La «fintech» ne fera pas disparaître

le contact direct avec les clients

Banque La finance en ligne transforme les modèles d’affaires

Face à l’essor des «fintech», contraction de finance et technologie, aura-t-on encore besoin de filiales bancaires à l’avenir? Michael Auer, vice-président de la direction désigné de Raiffeisen Suisse, en reste convaincu: «La relation avec un conseiller reste nécessaire quand le client doit prendre des décisions émotionnelles, comme lors de la souscription d’une hypothèque ou en matière de prévoyance», a-t-il estimé lors d’un séminaire de l’Association suisse des banquiers consacré à la transformation numérique qui a eu lieu mardi à Berne.

Hanspeter Rhyner, directeur de la Banque Cantonale de Glaris (GLKB), a opté pour une approche très offensive en lançant deux plateformes en ligne Hypomat.ch (hypothèques) et Investomat.ch (gestion de portefeuille). Selon lui, il existe encore un important potentiel de développement dans les placements ou des produits d’épargne. L’activité de gestion de fortune est-elle à son tour menacée par l’essor de la finance numérique? Pour Michel Juvet, associé chez Bordier & Cie, «la gestion de fortune ne se limite pas à la seule gestion de portefeuille». Beaucoup de questions, comme la planification des successions, ne peuvent pas être traitées avec des modèles mathématiques, juge le banquier genevois.
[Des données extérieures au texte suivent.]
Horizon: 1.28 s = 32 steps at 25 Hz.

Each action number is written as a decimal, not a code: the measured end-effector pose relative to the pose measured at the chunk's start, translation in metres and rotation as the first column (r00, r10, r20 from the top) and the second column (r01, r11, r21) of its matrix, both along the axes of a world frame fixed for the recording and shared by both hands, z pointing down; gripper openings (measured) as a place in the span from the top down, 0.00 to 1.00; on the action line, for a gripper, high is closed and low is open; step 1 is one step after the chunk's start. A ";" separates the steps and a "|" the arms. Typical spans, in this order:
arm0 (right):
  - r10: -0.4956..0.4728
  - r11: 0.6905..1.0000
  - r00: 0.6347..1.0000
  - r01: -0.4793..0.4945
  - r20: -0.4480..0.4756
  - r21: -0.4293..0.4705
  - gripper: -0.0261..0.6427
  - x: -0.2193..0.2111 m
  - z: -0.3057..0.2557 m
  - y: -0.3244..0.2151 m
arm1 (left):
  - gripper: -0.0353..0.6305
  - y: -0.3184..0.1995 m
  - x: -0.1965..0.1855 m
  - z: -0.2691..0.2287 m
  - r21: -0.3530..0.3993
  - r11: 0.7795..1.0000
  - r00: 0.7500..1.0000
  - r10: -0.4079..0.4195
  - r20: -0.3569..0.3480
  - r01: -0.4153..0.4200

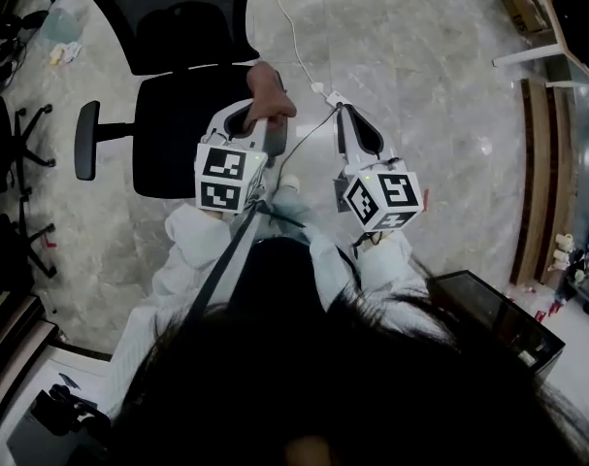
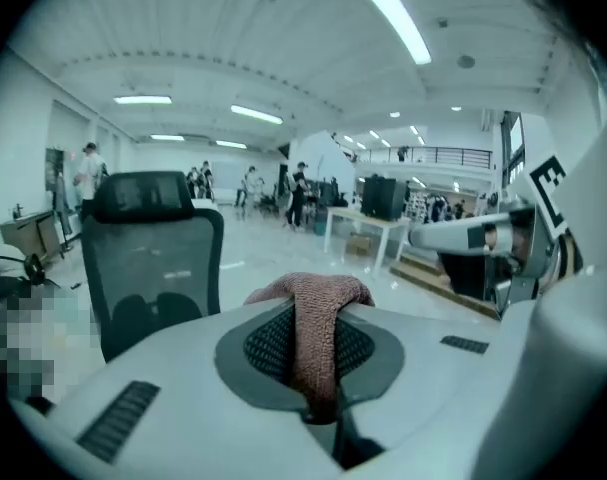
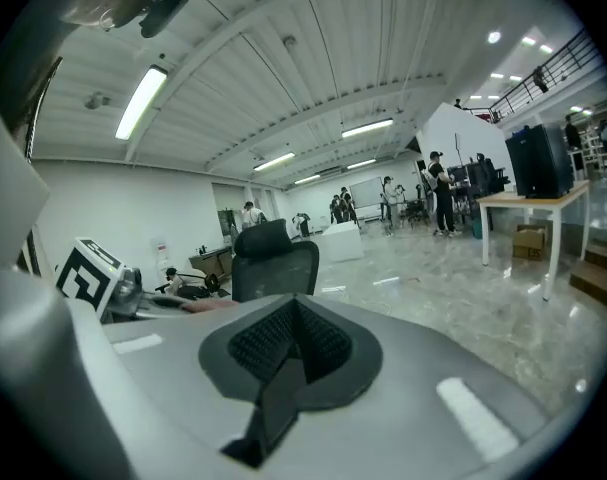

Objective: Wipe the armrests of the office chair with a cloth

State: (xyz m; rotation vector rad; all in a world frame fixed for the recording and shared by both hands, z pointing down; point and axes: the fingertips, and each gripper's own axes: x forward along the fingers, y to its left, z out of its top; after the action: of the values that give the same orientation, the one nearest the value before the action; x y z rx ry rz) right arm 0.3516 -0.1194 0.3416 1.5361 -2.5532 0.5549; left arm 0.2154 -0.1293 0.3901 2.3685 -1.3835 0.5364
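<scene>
Left tool (image 1: 257,115) pinches a pinkish-brown terry cloth (image 2: 313,308), which bunches over its tips. A black mesh office chair (image 1: 182,85) sits ahead and left of this tool, one black armrest (image 1: 86,140) beyond the seat. Cloth-to-chair contact cannot be made out. Right tool (image 3: 291,318) is pressed together with nothing between, beside the left tool, over the grey marbled floor (image 1: 420,66).
</scene>
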 end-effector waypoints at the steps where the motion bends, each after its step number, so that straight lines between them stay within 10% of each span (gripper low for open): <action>1: -0.011 0.999 1.000 0.011 -0.007 0.030 0.96 -0.001 -0.011 -0.002 | 0.91 -0.004 -0.007 -0.023 0.063 0.997 0.999 -0.040 -0.024 0.042; 5: -0.072 0.988 0.997 0.075 -0.029 0.137 0.96 -0.015 -0.053 -0.004 | 0.91 -0.004 -0.035 -0.093 0.204 0.965 0.984 -0.149 -0.094 0.166; 15: -0.278 0.945 0.960 0.271 0.017 0.182 0.96 -0.077 -0.071 0.005 | 0.91 0.036 -0.104 -0.135 0.242 0.901 0.930 -0.327 -0.167 0.361; 26: -0.487 0.862 0.873 0.478 0.017 0.172 0.96 -0.279 -0.060 0.063 | 0.91 0.128 -0.351 -0.140 0.278 0.733 0.781 -0.608 -0.142 0.621; 32: -0.380 0.914 0.925 0.375 0.004 0.157 0.96 -0.424 -0.038 0.080 | 0.91 0.129 -0.498 -0.127 0.280 0.803 0.850 -0.507 -0.143 0.526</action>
State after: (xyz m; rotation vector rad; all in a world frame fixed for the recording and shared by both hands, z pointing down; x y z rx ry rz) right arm -0.0721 -0.0397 0.3031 1.0255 -2.8731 0.3442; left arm -0.2823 -0.0005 0.2630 2.0462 -2.1118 0.0917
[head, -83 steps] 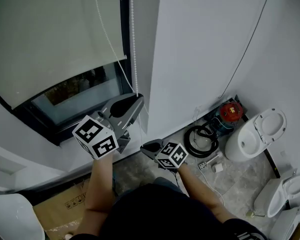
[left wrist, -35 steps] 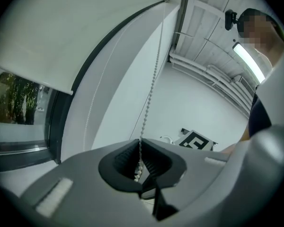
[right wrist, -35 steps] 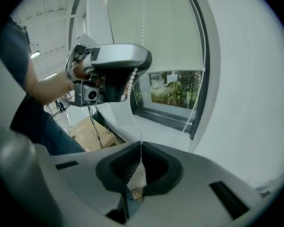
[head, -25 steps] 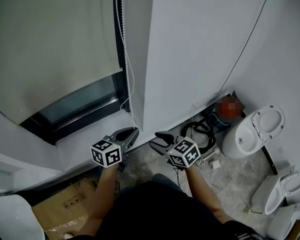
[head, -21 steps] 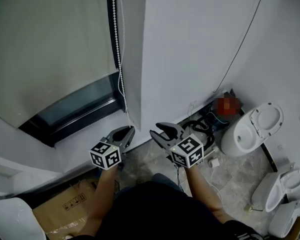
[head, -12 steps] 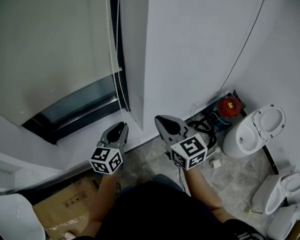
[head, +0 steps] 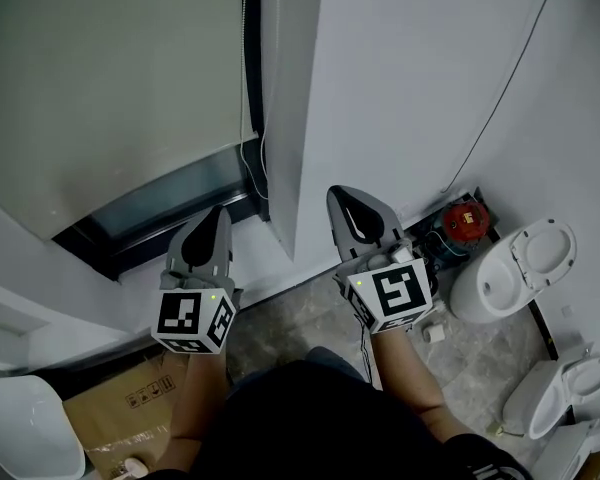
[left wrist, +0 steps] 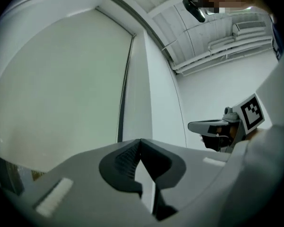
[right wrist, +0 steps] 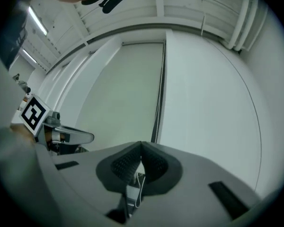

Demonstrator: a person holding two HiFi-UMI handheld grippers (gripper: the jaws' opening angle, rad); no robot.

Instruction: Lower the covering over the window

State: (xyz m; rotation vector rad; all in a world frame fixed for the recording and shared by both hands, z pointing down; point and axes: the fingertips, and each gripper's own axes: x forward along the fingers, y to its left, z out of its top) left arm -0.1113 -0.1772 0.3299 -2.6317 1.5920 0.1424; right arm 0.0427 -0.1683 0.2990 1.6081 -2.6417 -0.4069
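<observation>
Roller blind (head: 110, 78) fills the upper left of the head view: a flat, pale greenish-grey sheet whose hem slants across the frame. Below the hem only a dark strip of window glass (head: 160, 203) is uncovered, so the task looks mostly done. Its pull cord (head: 246, 68) runs top to bottom along the blind's right edge against the dark frame and ends in a small loop above and between the two tools. In the picture, the left tool (head: 216, 211) lies just below and left of that loop. The right tool (head: 342, 192) sits further off, to its right, before the white wall. The left one therefore seems the nearer. Both tools are pressed together, tips pointing up-frame, and neither touches the cord.
</observation>
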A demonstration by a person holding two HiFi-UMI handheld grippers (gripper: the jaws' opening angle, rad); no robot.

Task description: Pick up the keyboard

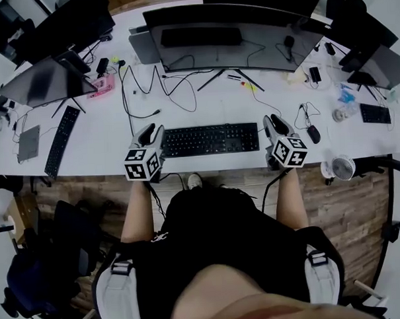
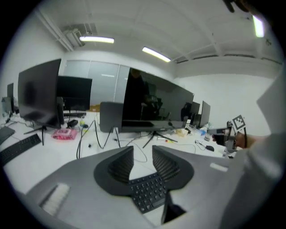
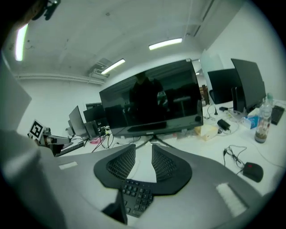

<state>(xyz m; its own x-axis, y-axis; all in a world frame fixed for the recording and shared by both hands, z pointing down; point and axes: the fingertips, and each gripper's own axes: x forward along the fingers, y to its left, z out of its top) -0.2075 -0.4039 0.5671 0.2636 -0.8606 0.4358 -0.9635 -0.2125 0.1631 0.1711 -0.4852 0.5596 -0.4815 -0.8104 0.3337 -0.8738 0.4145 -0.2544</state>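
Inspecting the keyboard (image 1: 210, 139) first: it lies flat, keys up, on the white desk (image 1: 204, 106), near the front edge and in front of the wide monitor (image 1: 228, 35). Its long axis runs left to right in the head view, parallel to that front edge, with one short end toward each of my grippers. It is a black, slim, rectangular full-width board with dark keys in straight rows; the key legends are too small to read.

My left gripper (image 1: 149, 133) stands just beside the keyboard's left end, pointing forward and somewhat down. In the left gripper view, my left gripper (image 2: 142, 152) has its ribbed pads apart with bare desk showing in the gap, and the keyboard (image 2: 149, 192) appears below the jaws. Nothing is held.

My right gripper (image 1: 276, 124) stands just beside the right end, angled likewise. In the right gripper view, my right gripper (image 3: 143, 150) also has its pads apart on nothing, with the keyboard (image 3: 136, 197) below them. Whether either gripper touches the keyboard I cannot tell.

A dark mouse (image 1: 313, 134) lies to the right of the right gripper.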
Malgré tout, il constate que la nouvelle génération met davantage l’accent sur des aspects comme un accès très rapide à l’information, et moins sur les notions de sécurité ou de confidentialité.

Quelles sont les chances de la Suisse dans les technologies financières? Pour Christina Kehl, cofondatrice de Knip, une plateforme d’assurances en ligne, les gagnants de la transformation en cours seront les sociétés «qui maîtriseront le mieux le langage numérique». Elle observe que les start-up du secteur financier, en raison de la réglementation complexe de cette branche, dépendent beaucoup des banques et hésitent à les concurrencer de front.

Changer les mentalités

Les experts s’accordent sur le fait que la technologie n’est pas le seul facteur. «Il faut investir dans des logiciels, dans des produits et dans le marketing», a souligné Hanspeter Rhyner. Faut-il alors surtout changer les mentalités? Andreas Kubli, responsable de la numérisation chez UBS, est convaincu que les projets «fintech» doivent avoir l’appui de la direction pour réussir. Ils doivent aussi pouvoir s’appuyer sur un «écosystème»: «Pour créer une application mobile bancaire, 25% des coûts sont à l’interne, 75% sont attribuables à des partenaires externes», illustre-t-il. Les banques ont donc aussi intérêt à pouvoir compter sur des partenaires à la pointe en termes de technologies.